YOUR TASK:
Give an exact copy of the data that follows, but none of its pictures.

DATA PROVIDED:

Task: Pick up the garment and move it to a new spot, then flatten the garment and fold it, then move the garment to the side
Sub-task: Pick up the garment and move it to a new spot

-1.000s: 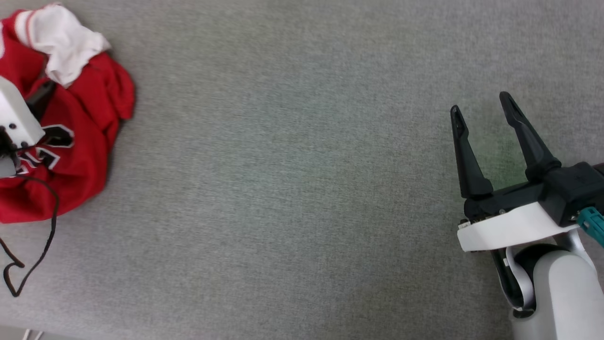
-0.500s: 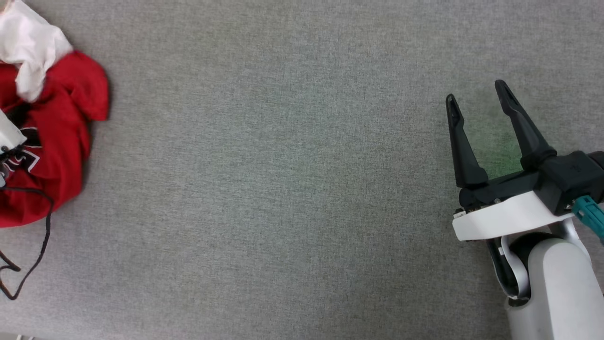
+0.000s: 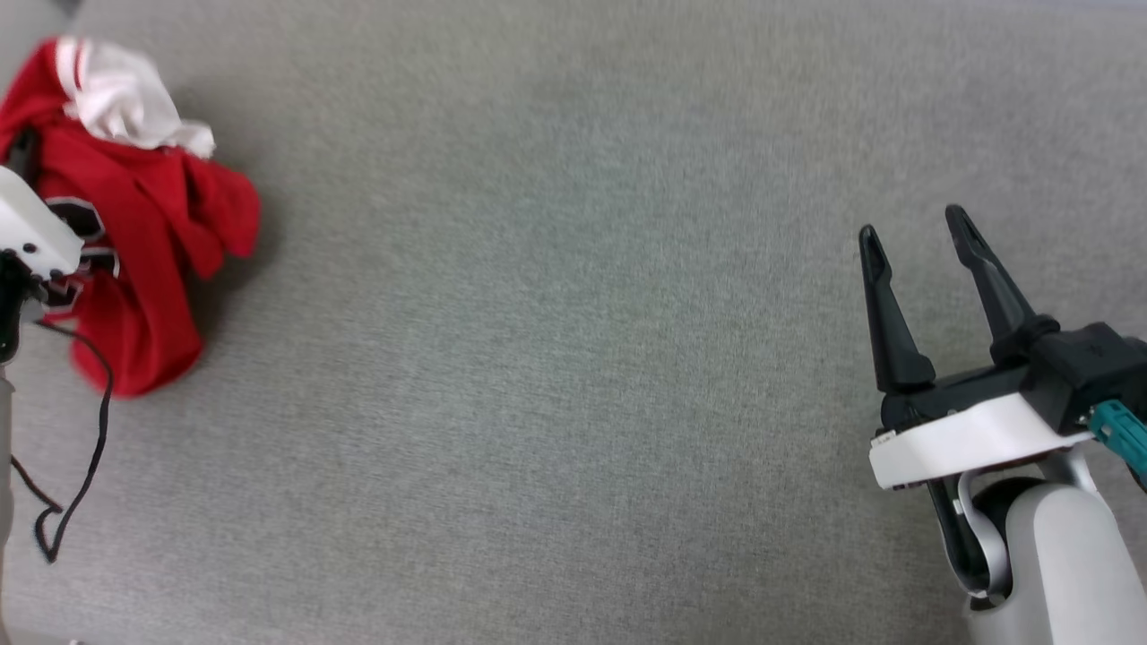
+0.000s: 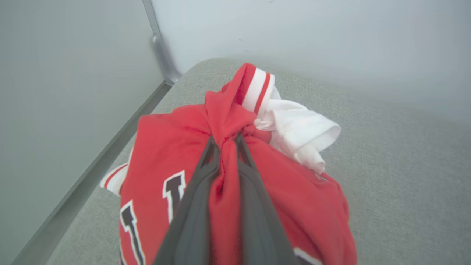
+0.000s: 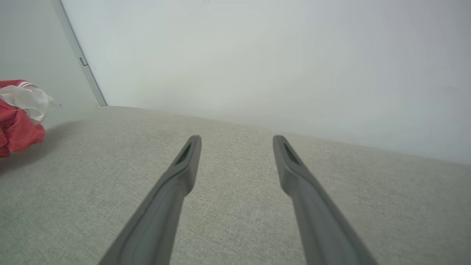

RESULT OF THE TASK:
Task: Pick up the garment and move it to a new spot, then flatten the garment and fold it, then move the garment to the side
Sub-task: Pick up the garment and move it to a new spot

-1.000s: 
-0.500s: 
+0.000s: 
+0.000s: 
+0.000s: 

With this, there is nothing more to the exercise.